Haar handen gleden zoekend over de bodem, raakten de vochtige stenen van de wand. Ze richtte zich iets op – alles was hier van steen. Ze probeerde iets te vinden waaruit ze begrijpen kon waar ze was. Haar woning was het niet. Bij het tasten raakte haar been een hard voorwerp. Het was een brits.

‘Een cel!’ riep ze in angst uit. ‘O! Waar heb ik dat aan verdiend? Mijn kind dood en ik zit in het gevang!’

Ze strekte zich uit op de vloer, maar ze voelde de hardheid van de bodem niet. Dof gonsden haar hersenen. Ze sliep niet en waakte niet. Waren haar dromen gedachten of haar gedachten dromen? Was het eerste zonlicht, dat bevend langs de traliën drong en een bilzekruidkleurige nevel in de sombere cel verspreidde, een vloek of een zegen?
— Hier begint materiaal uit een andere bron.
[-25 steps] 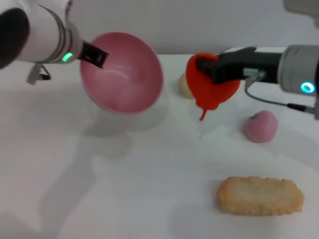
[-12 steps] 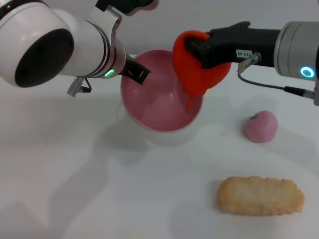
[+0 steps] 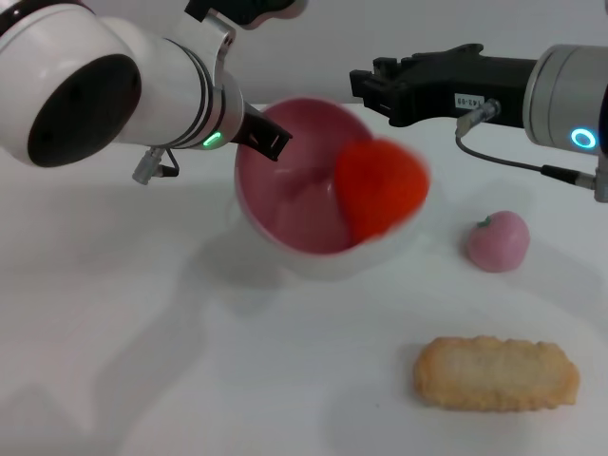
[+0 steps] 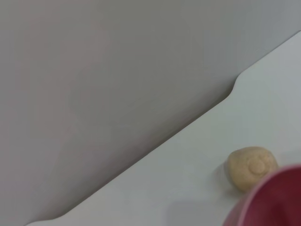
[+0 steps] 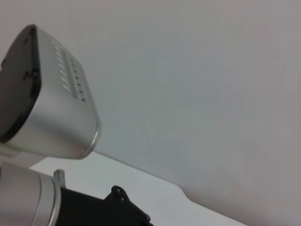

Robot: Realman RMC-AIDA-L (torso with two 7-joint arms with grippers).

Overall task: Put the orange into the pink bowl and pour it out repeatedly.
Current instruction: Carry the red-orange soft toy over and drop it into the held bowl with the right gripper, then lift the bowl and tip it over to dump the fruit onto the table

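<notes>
Table [image 3: 190,380]: white, bare across the near left. Biscuit [image 3: 495,373]: tan, oblong, lying flat nearest the camera at about 5 o'clock from the bowl, well apart from it. Peach [image 3: 497,240]: small, pink, on the table at 3 o'clock from the bowl, apart from it. Bowl [image 3: 290,204]: pink, deep, mouth tipped toward the camera, held at its 10 o'clock rim; its rim also shows in the left wrist view [image 4: 277,200]. Orange [image 3: 380,188]: bright orange-red, blurred, at the bowl's 3 o'clock rim, partly over the opening; it touches no finger, and whether it rests on the bowl cannot be told. Left gripper [image 3: 269,140]: dark fingers clenched on the bowl's rim, the white arm reaching in from 10 o'clock. Right gripper [image 3: 372,87]: black fingers spread and empty, at 12 o'clock above the orange, clear of it. Bun [image 4: 251,166]: beige, round, on the table just beyond the bowl, seen in the left wrist view only.
</notes>
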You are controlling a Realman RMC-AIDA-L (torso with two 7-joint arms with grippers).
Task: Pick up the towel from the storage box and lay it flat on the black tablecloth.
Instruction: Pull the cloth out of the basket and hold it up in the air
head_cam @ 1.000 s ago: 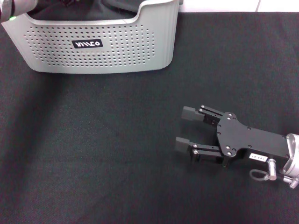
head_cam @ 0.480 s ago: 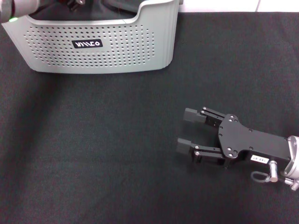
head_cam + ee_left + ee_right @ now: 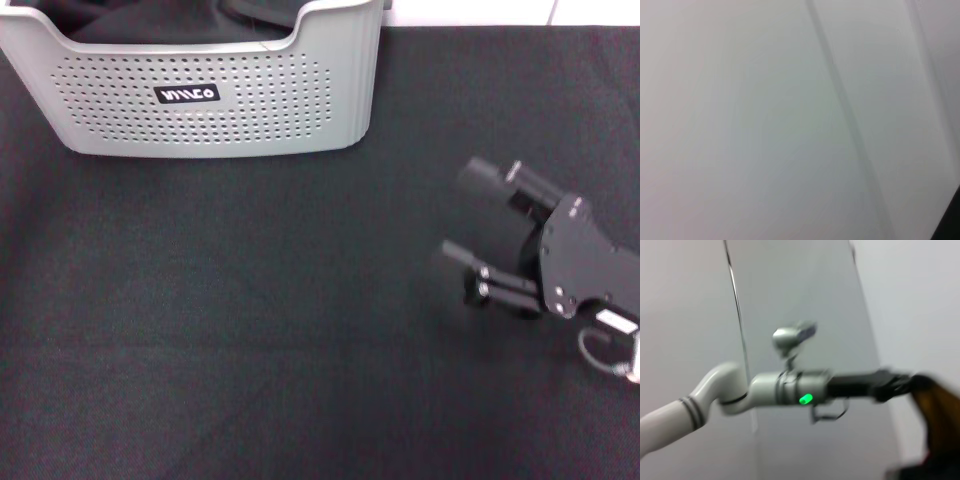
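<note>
The left gripper [image 3: 897, 382], blurred, grips the towel [image 3: 940, 412], partly cut off. The storage box [image 3: 200, 100] holds dark cloth. The right gripper [image 3: 465, 215] hovers spread beside it.

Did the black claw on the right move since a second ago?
Yes. The right gripper has swung toward the robot's right and tilted, ending farther from the storage box on the black tablecloth.

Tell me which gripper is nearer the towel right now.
Left. In the right wrist view the left gripper meets the towel at its edge. The right gripper hovers open over the black tablecloth, right of the storage box, away from it.
</note>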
De schout en zijn dienaren traden binnen. Ze grepen haar ruw bij de schouder.

‘Mee naar de linde van Kanne. De schepenen wachten,’ zo bevalen zij.

Met moeite stond ze op. Strompelend liep ze naast haar geleiders voort. Toen ze in de verte de lindeboom zag, boog ze haar hoofd. Nu eerst kwam ze tot bewustzijn en wist van welke misdaad ze werd beschuldigd.

Met stompen dreef men haar voor haar rechters, en ze huilde.

Eens zaten daar de schepenen, alle zeven, om recht te spreken over dood en leven, terwijl rondom vol vrees het volk stond.

‘De schande,’ huilde ze.

En niemand sprak voor haar. Ze lag in tranen, die arme ziel, verlaten en veracht.

Maar toch: in haar innerlijk hoorde ze een stem die vertrouwen bracht.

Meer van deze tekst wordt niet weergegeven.